Rebecca Virden, a spokeswoman for CenterPoint, said the company’s third-party investigation, conducted by Crane Engineering, “came to the definitive conclusion that the incident was caused by a soil washout beneath the gas pipeline.”

CenterPoint said Crane determined the city’s storm sewer and water main, located under the gas pipe, were “in a deteriorated and fractured condition.” Water seeped out, creating a washout which weakened the soil and caused the gas pipe to bend and leak gas, she said.

Virden said Centerpoint’s gas line was properly installed and complied with all standards, so the company bears “no causal responsibility for the formation of the soil washout cavity beneath” the pipe or “the ensuing incident.”

The city is having none of it.

“The city of Minneapolis disagrees with CenterPoint’s interpretation of the Office of Pipeline Safety’s report,” said city spokesman Casper Hill. “The report— which finds CenterPoint, not the city of Minneapolis, responsible for the explosion — speaks for itself.”

The Minnesota Office of Pipeline Safety also stands by its report, and spokesman Doug Neville said it has closed the case. The office did not assess a fine against CenterPoint.
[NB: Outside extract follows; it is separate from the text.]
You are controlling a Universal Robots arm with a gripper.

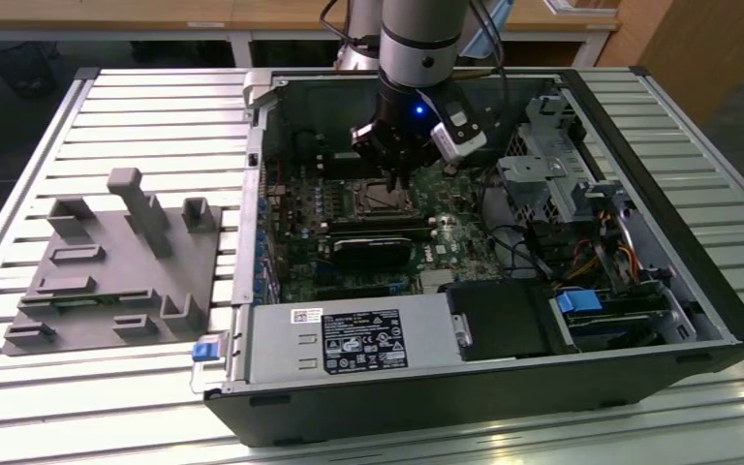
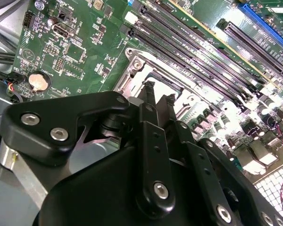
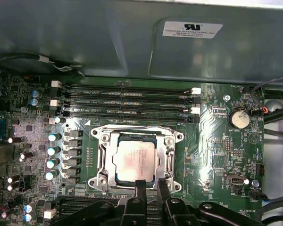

Nearly two years after the incident, Berglund said she has yet to receive anything in writing from CenterPoint. Virden, the spokeswoman, said CenterPoint will be sending a statement in writing to those who have filed claims with the company. She said she was unable to disclose how many people have filed claims in relation to the blast because of privacy issues.

Berglund said she’s not optimistic that she’ll be compensated, but continues to believe someone needs to be held responsible.

“Eventually they are going to have to do something about it,” Berglund said. “I don’t know how they are going to come up with some sort of solution if they keep blaming each other.”